#### Problem details
Among the records below, find the lines with the word "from" and copy them.

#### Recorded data
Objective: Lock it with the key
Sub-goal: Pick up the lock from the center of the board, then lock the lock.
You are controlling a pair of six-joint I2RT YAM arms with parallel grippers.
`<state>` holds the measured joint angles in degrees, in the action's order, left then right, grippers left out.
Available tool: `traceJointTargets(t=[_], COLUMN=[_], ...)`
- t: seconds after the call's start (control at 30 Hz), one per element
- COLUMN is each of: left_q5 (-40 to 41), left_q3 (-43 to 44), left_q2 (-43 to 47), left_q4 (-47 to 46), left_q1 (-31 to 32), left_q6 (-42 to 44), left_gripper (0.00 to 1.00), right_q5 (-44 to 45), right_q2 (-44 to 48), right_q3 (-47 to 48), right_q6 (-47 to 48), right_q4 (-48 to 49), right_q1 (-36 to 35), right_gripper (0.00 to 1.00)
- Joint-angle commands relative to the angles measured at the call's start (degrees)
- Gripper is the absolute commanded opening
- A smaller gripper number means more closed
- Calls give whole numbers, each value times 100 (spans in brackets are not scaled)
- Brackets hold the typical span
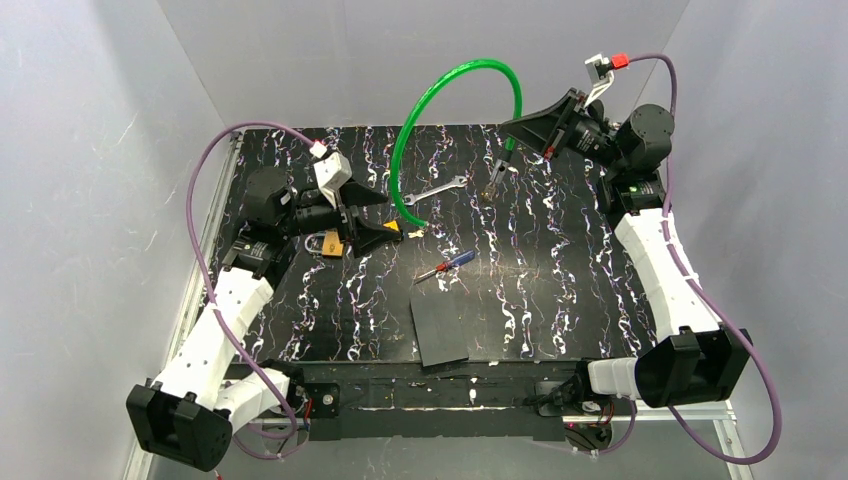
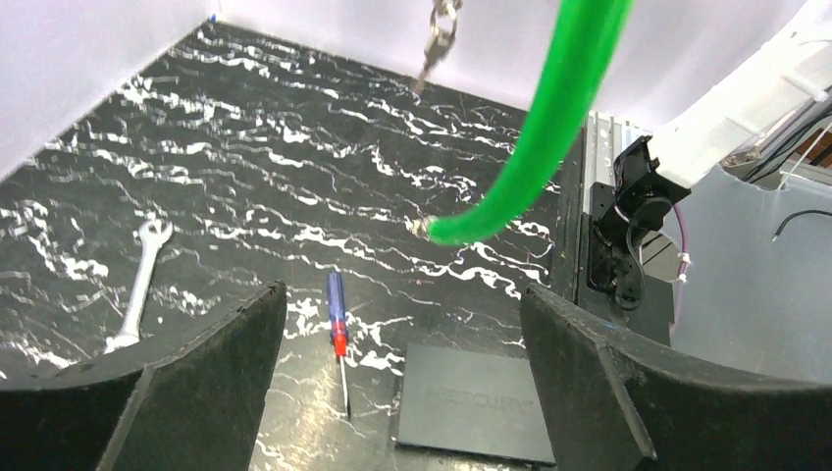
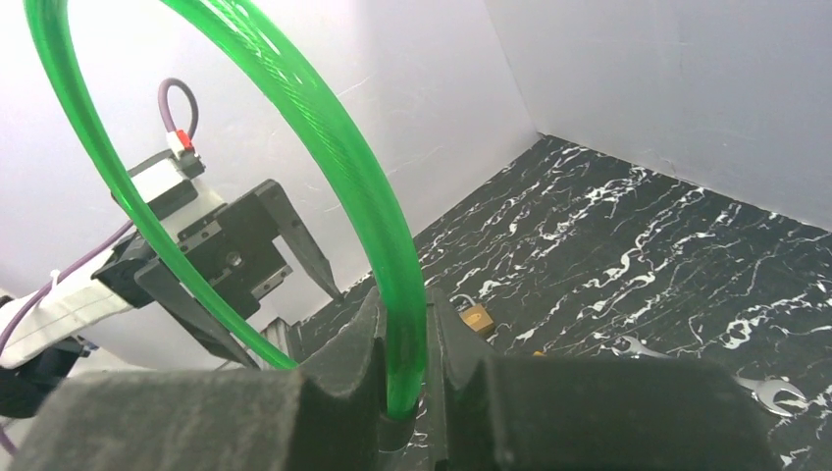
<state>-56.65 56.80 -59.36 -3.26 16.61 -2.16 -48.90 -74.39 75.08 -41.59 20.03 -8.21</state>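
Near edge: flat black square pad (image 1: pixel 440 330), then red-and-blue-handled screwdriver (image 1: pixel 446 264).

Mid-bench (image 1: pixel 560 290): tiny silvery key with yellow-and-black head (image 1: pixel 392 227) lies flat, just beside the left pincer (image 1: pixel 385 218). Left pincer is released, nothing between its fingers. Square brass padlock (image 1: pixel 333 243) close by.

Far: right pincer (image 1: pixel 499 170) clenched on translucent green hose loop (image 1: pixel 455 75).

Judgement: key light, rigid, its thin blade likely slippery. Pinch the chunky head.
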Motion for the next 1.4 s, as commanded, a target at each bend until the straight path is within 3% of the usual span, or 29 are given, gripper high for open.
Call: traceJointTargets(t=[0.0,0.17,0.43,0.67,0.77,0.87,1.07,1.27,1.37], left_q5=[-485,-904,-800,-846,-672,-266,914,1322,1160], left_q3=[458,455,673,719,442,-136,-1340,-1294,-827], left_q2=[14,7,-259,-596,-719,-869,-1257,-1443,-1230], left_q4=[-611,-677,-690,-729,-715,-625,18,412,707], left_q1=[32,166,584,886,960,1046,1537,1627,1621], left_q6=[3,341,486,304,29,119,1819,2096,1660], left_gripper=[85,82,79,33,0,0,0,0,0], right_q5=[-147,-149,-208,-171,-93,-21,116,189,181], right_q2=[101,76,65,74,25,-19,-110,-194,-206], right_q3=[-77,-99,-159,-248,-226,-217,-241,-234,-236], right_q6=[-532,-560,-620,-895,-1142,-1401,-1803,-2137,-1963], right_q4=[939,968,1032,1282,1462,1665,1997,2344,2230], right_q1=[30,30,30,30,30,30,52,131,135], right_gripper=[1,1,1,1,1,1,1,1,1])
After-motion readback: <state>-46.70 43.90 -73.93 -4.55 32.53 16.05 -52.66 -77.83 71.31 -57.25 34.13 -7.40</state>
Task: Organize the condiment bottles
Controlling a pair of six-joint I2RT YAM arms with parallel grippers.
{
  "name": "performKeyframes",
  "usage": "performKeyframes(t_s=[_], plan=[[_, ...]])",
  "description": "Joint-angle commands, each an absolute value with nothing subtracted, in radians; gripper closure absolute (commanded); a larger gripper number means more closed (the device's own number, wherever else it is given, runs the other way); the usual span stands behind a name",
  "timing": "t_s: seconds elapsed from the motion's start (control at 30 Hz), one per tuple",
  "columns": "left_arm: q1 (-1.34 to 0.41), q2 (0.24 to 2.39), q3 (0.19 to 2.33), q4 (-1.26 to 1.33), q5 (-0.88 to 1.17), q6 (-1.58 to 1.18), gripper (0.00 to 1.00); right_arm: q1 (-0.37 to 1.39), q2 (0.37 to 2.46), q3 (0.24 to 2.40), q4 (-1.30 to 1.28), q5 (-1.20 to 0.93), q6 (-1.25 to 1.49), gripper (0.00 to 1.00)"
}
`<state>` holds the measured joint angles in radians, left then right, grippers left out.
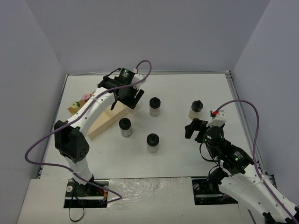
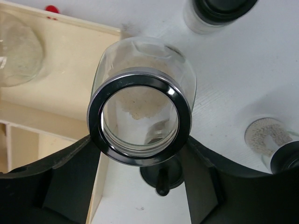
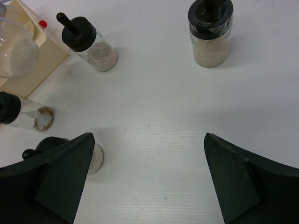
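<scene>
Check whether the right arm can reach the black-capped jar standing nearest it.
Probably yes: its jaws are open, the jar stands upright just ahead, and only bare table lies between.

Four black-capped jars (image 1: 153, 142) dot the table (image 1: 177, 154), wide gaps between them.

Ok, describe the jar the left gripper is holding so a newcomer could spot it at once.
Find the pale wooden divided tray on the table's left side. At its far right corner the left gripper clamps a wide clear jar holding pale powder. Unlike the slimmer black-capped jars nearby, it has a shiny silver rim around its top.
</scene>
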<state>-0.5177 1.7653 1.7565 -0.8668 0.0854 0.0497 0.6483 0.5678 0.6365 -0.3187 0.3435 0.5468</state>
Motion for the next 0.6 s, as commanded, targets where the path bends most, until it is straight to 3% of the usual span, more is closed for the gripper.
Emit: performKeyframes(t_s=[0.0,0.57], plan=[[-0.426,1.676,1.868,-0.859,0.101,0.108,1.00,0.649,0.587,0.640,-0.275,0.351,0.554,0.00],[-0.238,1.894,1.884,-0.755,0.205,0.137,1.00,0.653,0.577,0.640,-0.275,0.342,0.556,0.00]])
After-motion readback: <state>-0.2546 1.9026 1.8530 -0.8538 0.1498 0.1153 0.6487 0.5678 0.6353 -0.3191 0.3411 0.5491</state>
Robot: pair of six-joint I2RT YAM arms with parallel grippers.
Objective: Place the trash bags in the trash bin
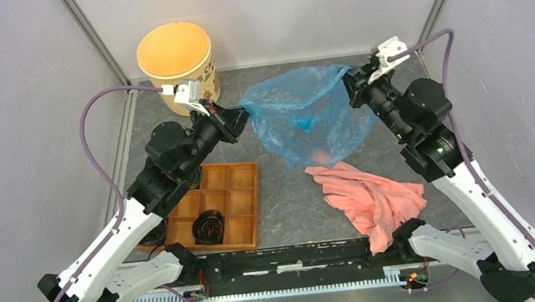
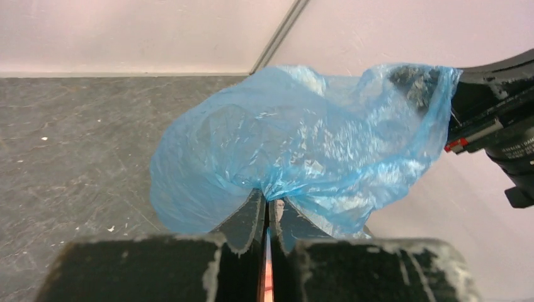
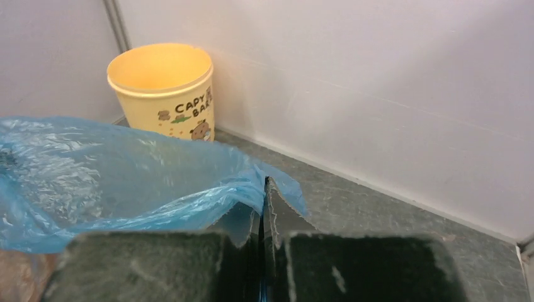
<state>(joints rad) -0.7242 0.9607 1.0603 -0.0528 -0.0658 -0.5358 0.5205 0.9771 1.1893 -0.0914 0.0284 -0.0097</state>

#### Solution to the exercise
Sub-goal: Pick up the lock from the center of the board, then lock the lock.
  "timing": "t_s: seconds elapsed from the motion's start (control at 30 Hz), one per tuple",

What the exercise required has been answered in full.